The Basics of Declaring Bankruptcy in Georgia

Before declaring bankruptcy in the State of Georgia, you must first determine if it is necessary for your situation. Bankruptcy can help those who are already in a fragile financial situation, and suddenly fall on hard times. Whether you are struggling with large amounts of credit card or other unsecured debt, facing a sudden loss of employment, injury, or divorce, you may be able to get a fresh start by filing bankruptcy.

The two most common types of bankruptcy filings are Chapter 7 and Chapter 13:

Chapter 7 bankruptcy is a liquidation process. Under chapter 7, nonexempt assets are liquidated to satisfy the debts of the debtor. Some debts or property may be exempted with approval by the court.

Chapter 13 bankruptcy is a wage-earner plan. By declaring chapter 13, the debtors are granted a re-payment plan based on their disposable income. The plan is approved and overseen by a Chapter 13 trustee.
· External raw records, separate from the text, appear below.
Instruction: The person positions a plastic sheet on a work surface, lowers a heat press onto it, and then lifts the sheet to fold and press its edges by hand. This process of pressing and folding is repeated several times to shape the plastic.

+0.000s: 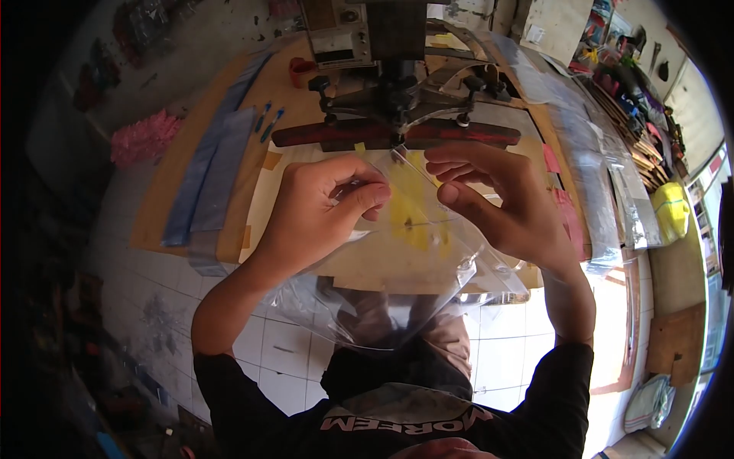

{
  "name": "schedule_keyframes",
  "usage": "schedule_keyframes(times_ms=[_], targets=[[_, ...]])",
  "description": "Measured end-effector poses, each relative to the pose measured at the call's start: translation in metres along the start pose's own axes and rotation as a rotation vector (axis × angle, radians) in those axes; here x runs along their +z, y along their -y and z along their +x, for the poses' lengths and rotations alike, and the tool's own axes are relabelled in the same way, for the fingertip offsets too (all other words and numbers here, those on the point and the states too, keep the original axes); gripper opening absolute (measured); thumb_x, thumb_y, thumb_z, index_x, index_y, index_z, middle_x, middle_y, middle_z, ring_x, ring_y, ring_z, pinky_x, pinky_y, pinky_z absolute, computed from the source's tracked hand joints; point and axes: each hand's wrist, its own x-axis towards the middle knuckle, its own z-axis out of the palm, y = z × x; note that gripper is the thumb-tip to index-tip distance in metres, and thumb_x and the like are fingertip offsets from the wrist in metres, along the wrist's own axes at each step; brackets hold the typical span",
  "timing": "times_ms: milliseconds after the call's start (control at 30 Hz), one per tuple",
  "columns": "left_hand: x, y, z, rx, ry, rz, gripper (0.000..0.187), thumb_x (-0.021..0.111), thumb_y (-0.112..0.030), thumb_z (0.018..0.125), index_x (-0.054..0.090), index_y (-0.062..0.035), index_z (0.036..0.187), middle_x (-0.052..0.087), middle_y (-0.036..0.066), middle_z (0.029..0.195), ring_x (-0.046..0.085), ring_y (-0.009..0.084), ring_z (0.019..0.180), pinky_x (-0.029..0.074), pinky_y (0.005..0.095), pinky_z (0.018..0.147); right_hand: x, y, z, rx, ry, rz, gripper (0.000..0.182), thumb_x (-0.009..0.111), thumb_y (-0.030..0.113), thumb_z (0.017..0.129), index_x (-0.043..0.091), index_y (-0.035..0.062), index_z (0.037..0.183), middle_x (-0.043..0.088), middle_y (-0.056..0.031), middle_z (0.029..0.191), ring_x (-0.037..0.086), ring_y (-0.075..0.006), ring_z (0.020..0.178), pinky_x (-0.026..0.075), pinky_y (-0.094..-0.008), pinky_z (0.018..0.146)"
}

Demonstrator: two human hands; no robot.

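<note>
My left hand [329, 195] is closed in a pinch on a clear plastic sheet [375, 306], which drapes down over the table's front edge towards my lap. To its right, my right hand [497, 195] is raised with thumb and fingers apart, its fingertips close to the sheet's upper edge. Beyond both hands lies the long dark-red bar [306, 135] of a press machine [397, 84]. Yellow tape patches [409, 203] show through the plastic on the pale board [306, 264] below.
Bluish plastic strips [218, 168] lie along the table's left side, near two blue pens [272, 125]. A red tape roll [302, 72] sits behind them. More clear plastic sheets [589, 161] cover the right edge. Pink material [145, 139] is at far left, a yellow bag [670, 212] at right.
</note>
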Motion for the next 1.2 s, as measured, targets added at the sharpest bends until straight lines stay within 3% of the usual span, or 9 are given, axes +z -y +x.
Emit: schedule_keyframes(times_ms=[167, 267, 433, 633, 733, 900, 1000, 1067, 1200], targets=[[0.011, -0.006, 0.005, 0.012, 0.014, 0.021, 0.009, 0.065, -0.003, 0.085, 0.064, 0.006, 0.087, 0.065, 0.007, 0.07, 0.064, 0.0092, 0.066, 0.05, 0.0211, 0.059, 0.014, -0.005, 0.002, 0.087, 0.049, 0.131, 0.02, 0.063, 0.011, 0.089, 0.062, -0.006, 0.1, 0.066, -0.0133, 0.083, 0.065, -0.0145, 0.076, 0.052, -0.0274, 0.069], [0.01, -0.006, 0.007, -0.035, 0.045, -0.014, 0.019, 0.068, -0.008, 0.083, 0.062, 0.0045, 0.096, 0.067, 0.011, 0.082, 0.066, 0.0138, 0.074, 0.051, 0.0256, 0.065, 0.013, -0.009, 0.0, 0.223, -0.012, 0.221, 0.022, 0.062, 0.014, 0.09, 0.062, -0.0061, 0.1, 0.067, -0.0111, 0.078, 0.065, -0.0137, 0.071, 0.052, -0.0267, 0.066], [-0.007, -0.016, -0.018, 0.236, 0.032, 0.51, 0.046, 0.076, -0.006, 0.073, 0.058, 0.0008, 0.115, 0.061, 0.018, 0.108, 0.061, 0.0278, 0.1, 0.049, 0.0361, 0.085, -0.009, -0.006, -0.009, 0.325, -0.16, 0.322, 0.025, 0.059, 0.018, 0.093, 0.063, -0.0053, 0.102, 0.068, -0.0098, 0.078, 0.066, -0.0139, 0.07, 0.052, -0.0249, 0.063], [-0.033, 0.005, -0.054, 0.389, -0.079, 0.632, 0.036, 0.071, -0.005, 0.076, 0.059, 0.0026, 0.109, 0.063, 0.018, 0.104, 0.063, 0.0296, 0.096, 0.049, 0.0359, 0.085, -0.041, -0.018, -0.029, 0.225, -0.308, 0.358, 0.025, 0.058, 0.017, 0.093, 0.063, -0.0055, 0.103, 0.068, -0.0108, 0.081, 0.065, -0.0143, 0.07, 0.053, -0.0261, 0.063], [-0.045, 0.022, -0.059, 0.505, -0.109, 0.557, 0.031, 0.073, -0.007, 0.074, 0.061, -0.0008, 0.102, 0.066, 0.016, 0.098, 0.064, 0.0304, 0.089, 0.052, 0.035, 0.077, -0.049, -0.017, -0.032, 0.181, -0.358, 0.316, 0.027, 0.055, 0.02, 0.095, 0.061, -0.0054, 0.103, 0.067, -0.0121, 0.08, 0.066, -0.0166, 0.067, 0.052, -0.0279, 0.061], [-0.046, 0.039, -0.06, 0.564, -0.162, 0.415, 0.025, 0.071, -0.011, 0.08, 0.061, 0.0012, 0.099, 0.067, 0.017, 0.095, 0.065, 0.0287, 0.09, 0.052, 0.0358, 0.08, -0.055, -0.014, -0.034, 0.174, -0.415, 0.336, 0.027, 0.054, 0.018, 0.095, 0.06, -0.0068, 0.103, 0.067, -0.0129, 0.079, 0.065, -0.0169, 0.066, 0.052, -0.0274, 0.06], [-0.034, 0.043, -0.055, 0.451, -0.193, 0.206, 0.024, 0.067, -0.013, 0.084, 0.061, 0.0044, 0.099, 0.067, 0.018, 0.095, 0.066, 0.0275, 0.091, 0.053, 0.0357, 0.08, -0.056, -0.016, -0.036, 0.163, -0.43, 0.377, 0.026, 0.055, 0.017, 0.094, 0.061, -0.0065, 0.103, 0.067, -0.0124, 0.079, 0.065, -0.0164, 0.066, 0.052, -0.0269, 0.061], [-0.026, 0.044, -0.049, 0.342, -0.234, -0.014, 0.025, 0.065, -0.014, 0.085, 0.061, 0.0067, 0.099, 0.067, 0.019, 0.096, 0.066, 0.0273, 0.091, 0.049, 0.0378, 0.09, -0.059, -0.019, -0.038, 0.146, -0.44, 0.406, 0.026, 0.058, 0.018, 0.093, 0.061, -0.0058, 0.103, 0.067, -0.0118, 0.08, 0.065, -0.0158, 0.068, 0.052, -0.0268, 0.062], [-0.025, 0.049, -0.041, 0.327, -0.213, -0.055, 0.026, 0.064, -0.015, 0.086, 0.061, 0.0066, 0.101, 0.066, 0.02, 0.1, 0.065, 0.0281, 0.094, 0.041, 0.0407, 0.099, -0.066, -0.025, -0.047, 0.106, -0.495, 0.43, 0.025, 0.055, 0.017, 0.095, 0.06, -0.0059, 0.105, 0.067, -0.0125, 0.08, 0.064, -0.0164, 0.066, 0.052, -0.0268, 0.061]])
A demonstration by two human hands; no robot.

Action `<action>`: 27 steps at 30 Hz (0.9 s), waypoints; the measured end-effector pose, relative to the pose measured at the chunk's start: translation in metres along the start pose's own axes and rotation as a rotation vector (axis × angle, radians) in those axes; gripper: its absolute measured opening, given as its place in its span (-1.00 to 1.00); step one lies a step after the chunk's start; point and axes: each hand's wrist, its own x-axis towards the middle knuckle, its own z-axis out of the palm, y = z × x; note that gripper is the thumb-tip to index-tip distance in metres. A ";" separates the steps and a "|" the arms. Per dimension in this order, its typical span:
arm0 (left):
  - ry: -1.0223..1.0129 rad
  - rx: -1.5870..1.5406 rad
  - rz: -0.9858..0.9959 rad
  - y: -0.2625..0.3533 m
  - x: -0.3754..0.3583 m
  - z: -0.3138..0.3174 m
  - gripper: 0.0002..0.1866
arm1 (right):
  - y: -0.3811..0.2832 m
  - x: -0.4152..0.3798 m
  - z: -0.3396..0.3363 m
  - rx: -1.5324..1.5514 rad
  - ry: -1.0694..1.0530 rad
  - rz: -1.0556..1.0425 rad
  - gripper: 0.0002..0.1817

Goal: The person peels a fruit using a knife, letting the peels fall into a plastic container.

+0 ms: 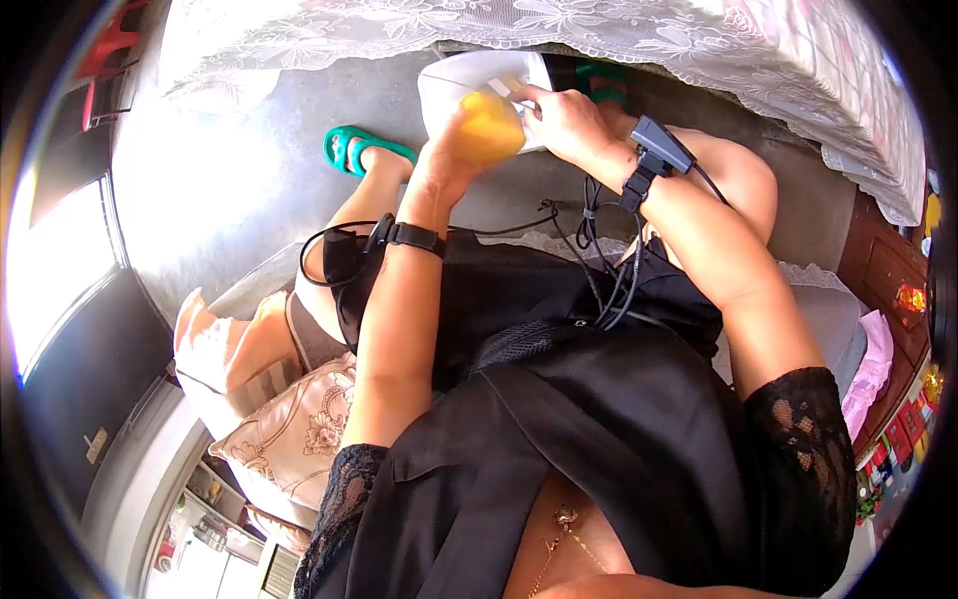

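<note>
My left hand is closed around a peeled yellow-orange fruit, probably a mango, held over my knees. My right hand is against the fruit's top right side, its fingers closed on a small pale tool; I cannot tell what kind of tool it is. Just beyond both hands a white bowl sits on the floor. A black band is on my left wrist. A grey device is strapped to my right wrist, with cables running down to my lap.
I am seated in black clothes, with green sandals on my feet on a grey concrete floor. A table with a lace cloth stands just past the bowl. Patterned cushions lie at my left, and a pink cloth is at the right.
</note>
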 end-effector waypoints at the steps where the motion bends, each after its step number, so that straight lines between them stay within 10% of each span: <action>1: -0.027 0.024 -0.014 -0.001 0.001 0.000 -0.30 | -0.001 0.000 -0.002 -0.005 0.010 -0.013 -0.74; 13: -0.089 0.339 0.031 0.012 -0.010 0.010 -0.19 | -0.016 -0.010 -0.011 -0.069 0.180 -0.388 -0.72; 27: 0.087 0.415 0.078 0.000 -0.001 -0.007 -0.11 | -0.001 -0.005 -0.003 0.020 -0.001 -0.133 -0.74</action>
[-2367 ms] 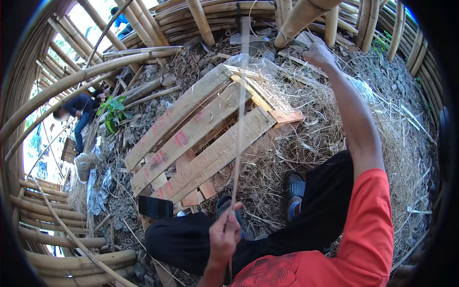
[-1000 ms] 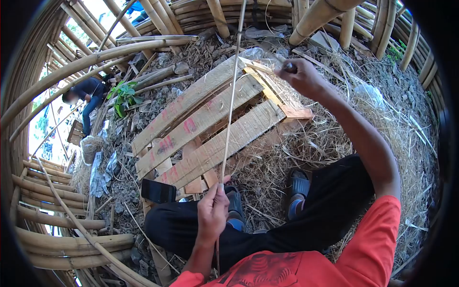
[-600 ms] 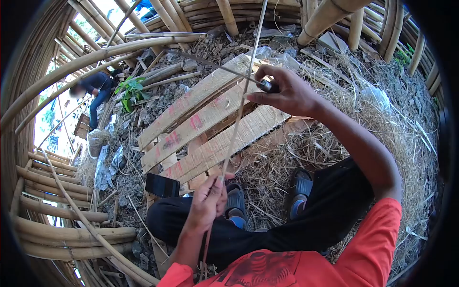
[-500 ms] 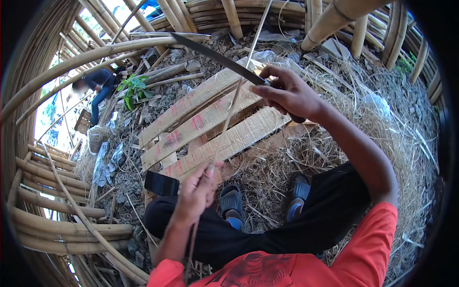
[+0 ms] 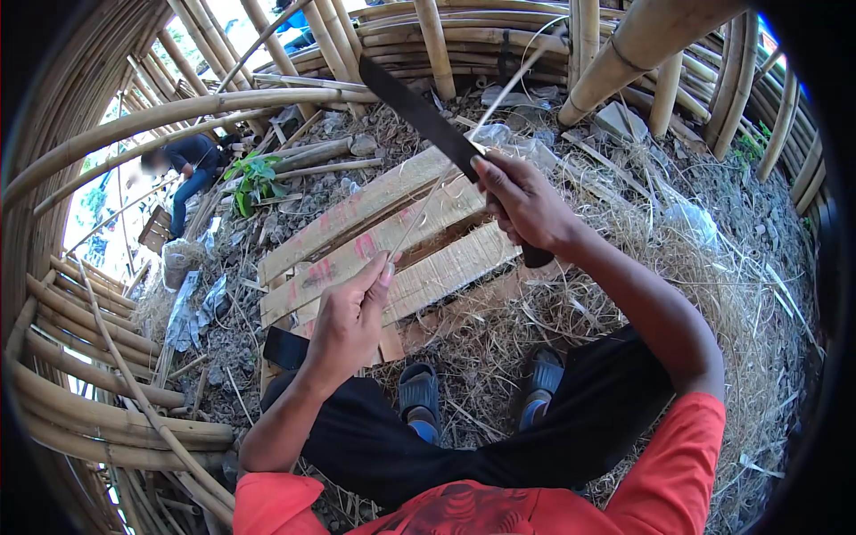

When declaring bankruptcy under either chapter, the goal is the discharge of the debts. The discharge occurs with the issuance of an Order of Discharge by the court.

Declaring bankruptcy may not always be the right decision.

United States Bankruptcy Law is designed to help those facing “unpayable debt”. However, there are some types of debt that may not be discharged in bankruptcy. For example, a student loan is not dischargeable, except in cases of “undue” or extreme hardship.

Debt that is considered exempt in a court of law is also not dischargeable. Most exceptions to discharge fall into three general categories: taxes, family court orders, and debts incurred by criminal acts. This information is important to know up front, before you file.

The decision to file versus other alternatives requires a thorough, systematic review of your income, debts, and property.

If you have questions about whether bankruptcy is right for you, you may want to seek credit counseling from a reputable agency and a free consultation from our experienced bankruptcy attorneys. It is important to understand the long term effects of a filing and understand your alternatives before you decide to file.

Free Bankruptcy Consultation

The first step in the bankruptcy process is to meet with one of our bankruptcy attorneys. We provide a free one-hour bankruptcy consultation to all prospective bankruptcy clients.

In order to ensure that your consultation is as productive as possible, we recommend that you first fill out our online bankruptcy evaluation form. Your information will be submitted directly to our bankruptcy team for review. A member from our team will then contact you to schedule your free consultation.

Before the consultation, you will need to gather your financial documents. Prior to filing your case in bankruptcy court, you will need to provide our bankruptcy team with documents included on our Bankruptcy Checklist. The Bankruptcy Checklist is located at the bottom of this article. To download and print this Bankruptcy Checklist, please click the button below.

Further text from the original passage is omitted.